Top of Records to use

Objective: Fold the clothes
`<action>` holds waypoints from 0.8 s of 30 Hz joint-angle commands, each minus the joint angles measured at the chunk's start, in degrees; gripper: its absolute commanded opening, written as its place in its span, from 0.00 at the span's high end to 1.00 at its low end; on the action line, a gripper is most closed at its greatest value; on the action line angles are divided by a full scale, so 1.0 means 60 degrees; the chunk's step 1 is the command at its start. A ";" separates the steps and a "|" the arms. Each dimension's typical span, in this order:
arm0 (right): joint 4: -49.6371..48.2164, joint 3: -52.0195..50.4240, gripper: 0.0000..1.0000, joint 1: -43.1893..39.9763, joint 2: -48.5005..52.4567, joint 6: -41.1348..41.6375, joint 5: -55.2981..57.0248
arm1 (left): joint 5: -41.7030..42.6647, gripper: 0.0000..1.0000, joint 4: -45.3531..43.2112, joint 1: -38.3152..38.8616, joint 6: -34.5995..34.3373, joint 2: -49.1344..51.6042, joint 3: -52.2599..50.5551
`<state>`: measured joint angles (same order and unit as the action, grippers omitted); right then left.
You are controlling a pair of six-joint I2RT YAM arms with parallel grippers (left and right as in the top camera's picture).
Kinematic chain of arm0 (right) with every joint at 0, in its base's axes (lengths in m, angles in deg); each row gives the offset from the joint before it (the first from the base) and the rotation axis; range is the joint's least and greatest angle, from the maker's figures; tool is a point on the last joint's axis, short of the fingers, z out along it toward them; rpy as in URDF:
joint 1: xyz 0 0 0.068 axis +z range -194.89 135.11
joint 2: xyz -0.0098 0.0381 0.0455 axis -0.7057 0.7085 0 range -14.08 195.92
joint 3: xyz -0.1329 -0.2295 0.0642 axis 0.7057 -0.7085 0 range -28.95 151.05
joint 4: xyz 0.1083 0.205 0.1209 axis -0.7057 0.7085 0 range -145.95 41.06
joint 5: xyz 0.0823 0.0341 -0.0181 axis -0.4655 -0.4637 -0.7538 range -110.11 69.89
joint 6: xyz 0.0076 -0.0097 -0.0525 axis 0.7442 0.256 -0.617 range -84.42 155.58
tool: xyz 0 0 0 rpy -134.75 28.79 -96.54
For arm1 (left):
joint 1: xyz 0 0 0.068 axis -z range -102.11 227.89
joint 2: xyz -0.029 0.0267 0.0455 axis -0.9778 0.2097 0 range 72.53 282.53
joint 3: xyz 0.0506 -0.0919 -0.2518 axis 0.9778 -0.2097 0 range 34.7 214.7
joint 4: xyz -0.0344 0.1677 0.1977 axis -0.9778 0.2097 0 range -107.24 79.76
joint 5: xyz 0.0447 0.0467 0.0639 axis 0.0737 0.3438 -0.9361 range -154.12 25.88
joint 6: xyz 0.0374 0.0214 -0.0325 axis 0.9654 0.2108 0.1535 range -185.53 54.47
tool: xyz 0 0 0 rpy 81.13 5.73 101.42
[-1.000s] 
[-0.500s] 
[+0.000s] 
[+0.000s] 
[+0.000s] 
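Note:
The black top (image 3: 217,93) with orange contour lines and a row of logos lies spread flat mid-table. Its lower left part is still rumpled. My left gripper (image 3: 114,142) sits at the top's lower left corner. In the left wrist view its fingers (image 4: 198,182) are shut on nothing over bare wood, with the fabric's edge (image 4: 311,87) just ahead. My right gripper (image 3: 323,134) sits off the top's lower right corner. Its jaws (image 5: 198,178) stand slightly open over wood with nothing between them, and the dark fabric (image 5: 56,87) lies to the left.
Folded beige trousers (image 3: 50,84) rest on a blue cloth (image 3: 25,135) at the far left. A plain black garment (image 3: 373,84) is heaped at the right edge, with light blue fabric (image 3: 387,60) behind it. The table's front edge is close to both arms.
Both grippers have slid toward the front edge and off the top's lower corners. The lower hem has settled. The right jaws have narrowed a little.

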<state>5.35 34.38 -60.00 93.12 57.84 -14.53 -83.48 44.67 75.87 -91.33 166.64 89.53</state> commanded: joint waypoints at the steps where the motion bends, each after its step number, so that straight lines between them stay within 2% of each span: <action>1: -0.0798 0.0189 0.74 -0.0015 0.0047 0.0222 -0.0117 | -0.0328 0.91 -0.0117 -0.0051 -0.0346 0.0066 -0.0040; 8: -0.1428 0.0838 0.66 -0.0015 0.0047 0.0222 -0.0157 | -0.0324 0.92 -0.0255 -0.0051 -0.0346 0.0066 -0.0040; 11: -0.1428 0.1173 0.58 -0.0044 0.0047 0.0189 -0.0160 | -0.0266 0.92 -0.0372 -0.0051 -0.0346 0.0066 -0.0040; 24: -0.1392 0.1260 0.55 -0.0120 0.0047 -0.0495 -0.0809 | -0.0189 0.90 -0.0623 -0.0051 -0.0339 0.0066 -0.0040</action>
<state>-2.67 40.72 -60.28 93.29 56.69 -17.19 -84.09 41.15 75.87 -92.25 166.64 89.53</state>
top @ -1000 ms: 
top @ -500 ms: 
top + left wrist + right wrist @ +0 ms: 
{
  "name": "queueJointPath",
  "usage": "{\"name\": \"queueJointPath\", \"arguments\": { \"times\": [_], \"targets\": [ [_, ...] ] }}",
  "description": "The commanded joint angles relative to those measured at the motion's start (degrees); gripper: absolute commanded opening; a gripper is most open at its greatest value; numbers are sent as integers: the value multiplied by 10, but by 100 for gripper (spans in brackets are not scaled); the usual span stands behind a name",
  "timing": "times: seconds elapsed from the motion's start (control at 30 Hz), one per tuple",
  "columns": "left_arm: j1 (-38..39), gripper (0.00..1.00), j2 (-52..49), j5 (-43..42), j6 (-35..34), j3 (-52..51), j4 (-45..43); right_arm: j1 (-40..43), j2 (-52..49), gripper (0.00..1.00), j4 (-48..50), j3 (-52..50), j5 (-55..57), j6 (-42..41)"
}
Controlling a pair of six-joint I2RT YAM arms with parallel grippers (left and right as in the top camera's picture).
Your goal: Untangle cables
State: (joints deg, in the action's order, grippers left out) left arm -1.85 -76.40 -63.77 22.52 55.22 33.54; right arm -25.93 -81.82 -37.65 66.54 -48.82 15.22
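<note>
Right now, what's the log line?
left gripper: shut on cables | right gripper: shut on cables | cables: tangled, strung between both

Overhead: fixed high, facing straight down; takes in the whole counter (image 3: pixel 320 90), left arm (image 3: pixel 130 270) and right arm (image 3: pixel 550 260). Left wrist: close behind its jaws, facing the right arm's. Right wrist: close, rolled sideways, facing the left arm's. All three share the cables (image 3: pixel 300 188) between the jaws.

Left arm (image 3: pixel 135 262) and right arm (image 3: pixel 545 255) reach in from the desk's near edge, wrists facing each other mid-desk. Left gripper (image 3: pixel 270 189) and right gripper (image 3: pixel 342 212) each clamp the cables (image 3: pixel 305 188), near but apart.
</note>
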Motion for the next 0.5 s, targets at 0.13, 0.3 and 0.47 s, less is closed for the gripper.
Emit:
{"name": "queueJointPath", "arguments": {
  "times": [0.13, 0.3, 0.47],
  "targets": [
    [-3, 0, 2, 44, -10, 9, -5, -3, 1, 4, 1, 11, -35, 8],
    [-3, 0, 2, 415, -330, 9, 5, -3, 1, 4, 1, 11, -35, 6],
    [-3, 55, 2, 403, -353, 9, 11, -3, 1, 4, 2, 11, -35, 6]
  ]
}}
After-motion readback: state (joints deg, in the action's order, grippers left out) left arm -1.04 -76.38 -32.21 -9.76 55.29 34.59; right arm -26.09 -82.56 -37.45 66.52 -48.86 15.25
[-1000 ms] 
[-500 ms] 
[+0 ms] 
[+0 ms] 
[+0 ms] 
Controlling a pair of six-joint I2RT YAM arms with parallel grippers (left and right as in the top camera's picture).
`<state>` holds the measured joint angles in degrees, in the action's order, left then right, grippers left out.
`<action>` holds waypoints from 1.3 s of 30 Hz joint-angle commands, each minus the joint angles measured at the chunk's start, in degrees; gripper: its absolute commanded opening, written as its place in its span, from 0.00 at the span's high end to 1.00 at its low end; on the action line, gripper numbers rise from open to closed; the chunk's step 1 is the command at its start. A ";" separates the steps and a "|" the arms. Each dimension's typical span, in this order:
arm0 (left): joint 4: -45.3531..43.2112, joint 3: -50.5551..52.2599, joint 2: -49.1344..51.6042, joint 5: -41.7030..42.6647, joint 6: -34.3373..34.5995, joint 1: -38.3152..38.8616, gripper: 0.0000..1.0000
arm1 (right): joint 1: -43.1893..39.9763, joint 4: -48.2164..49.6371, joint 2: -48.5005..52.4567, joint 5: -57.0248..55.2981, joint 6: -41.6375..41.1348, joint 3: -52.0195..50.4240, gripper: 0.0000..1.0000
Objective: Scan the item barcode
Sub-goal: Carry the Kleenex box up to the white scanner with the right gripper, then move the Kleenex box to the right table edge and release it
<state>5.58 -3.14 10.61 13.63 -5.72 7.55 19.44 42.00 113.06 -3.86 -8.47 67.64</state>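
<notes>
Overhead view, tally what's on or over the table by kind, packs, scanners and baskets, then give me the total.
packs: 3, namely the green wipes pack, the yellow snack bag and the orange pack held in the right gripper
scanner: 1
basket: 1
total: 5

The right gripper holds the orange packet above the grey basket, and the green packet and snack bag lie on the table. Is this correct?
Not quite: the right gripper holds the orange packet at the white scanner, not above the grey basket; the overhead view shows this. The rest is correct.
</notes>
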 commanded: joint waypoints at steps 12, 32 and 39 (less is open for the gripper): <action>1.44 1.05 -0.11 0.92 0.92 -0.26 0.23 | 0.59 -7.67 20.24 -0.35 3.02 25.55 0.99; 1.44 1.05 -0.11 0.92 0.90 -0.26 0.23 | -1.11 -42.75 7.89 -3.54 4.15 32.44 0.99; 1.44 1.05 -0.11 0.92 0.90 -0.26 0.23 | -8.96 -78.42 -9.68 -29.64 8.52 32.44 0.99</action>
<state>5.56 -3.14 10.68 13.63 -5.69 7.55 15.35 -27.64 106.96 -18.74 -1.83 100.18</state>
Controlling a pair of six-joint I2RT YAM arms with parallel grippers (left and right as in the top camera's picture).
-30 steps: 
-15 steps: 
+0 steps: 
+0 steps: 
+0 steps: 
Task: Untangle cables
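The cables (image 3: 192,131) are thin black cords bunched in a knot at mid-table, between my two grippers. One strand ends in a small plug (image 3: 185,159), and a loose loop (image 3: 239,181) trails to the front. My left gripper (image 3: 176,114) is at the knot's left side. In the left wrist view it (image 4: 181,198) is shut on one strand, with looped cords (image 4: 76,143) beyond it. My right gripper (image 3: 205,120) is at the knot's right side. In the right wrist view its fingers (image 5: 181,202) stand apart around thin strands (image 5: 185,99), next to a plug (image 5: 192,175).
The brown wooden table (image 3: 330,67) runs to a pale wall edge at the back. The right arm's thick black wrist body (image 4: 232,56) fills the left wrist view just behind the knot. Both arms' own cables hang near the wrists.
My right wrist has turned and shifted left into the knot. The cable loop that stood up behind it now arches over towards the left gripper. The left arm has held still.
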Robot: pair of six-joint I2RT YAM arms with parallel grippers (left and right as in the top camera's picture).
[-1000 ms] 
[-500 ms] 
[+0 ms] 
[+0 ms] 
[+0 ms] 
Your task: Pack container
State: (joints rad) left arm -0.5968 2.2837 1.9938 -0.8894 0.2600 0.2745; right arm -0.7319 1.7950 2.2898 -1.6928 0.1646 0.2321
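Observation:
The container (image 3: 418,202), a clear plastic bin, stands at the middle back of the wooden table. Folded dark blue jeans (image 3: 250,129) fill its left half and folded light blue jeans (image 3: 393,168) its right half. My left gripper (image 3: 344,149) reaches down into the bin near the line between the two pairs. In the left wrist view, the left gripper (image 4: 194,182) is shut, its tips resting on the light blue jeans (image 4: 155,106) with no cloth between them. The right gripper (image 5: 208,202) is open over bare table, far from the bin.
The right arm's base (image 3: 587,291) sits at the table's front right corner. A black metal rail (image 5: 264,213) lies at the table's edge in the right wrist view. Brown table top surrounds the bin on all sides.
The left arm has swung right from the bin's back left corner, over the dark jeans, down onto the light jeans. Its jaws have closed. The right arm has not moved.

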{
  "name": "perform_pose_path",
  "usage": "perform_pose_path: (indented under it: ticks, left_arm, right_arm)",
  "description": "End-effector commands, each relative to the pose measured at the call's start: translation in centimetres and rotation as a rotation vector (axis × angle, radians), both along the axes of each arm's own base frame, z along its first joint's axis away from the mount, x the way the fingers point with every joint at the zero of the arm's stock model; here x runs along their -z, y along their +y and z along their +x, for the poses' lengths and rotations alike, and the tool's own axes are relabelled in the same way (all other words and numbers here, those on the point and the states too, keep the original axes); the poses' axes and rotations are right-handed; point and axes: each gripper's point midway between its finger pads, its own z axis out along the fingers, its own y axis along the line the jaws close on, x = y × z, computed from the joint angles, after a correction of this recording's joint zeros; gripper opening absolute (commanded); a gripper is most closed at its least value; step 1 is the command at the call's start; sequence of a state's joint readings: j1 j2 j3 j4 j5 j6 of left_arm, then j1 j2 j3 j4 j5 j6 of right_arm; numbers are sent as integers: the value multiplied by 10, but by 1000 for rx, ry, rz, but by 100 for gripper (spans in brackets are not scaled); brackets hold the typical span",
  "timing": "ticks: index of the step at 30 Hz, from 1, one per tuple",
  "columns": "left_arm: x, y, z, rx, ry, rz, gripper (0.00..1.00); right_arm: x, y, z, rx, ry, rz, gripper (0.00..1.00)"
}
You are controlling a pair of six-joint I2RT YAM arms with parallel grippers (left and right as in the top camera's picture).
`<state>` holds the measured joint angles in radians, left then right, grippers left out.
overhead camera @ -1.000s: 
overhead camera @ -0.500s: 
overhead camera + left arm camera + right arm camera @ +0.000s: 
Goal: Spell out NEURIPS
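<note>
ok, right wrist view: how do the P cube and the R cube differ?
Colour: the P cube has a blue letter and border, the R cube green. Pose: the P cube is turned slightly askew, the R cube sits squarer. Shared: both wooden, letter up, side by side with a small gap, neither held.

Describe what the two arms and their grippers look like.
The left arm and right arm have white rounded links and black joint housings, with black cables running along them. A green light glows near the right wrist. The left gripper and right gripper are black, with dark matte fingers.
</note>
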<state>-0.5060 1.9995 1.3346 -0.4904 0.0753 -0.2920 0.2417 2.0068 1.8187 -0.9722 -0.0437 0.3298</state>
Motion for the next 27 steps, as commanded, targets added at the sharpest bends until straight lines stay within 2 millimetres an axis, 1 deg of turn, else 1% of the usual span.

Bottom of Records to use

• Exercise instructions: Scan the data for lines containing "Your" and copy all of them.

• Answer to this problem:
Your goal: Untangle cables
Your task: Pack container

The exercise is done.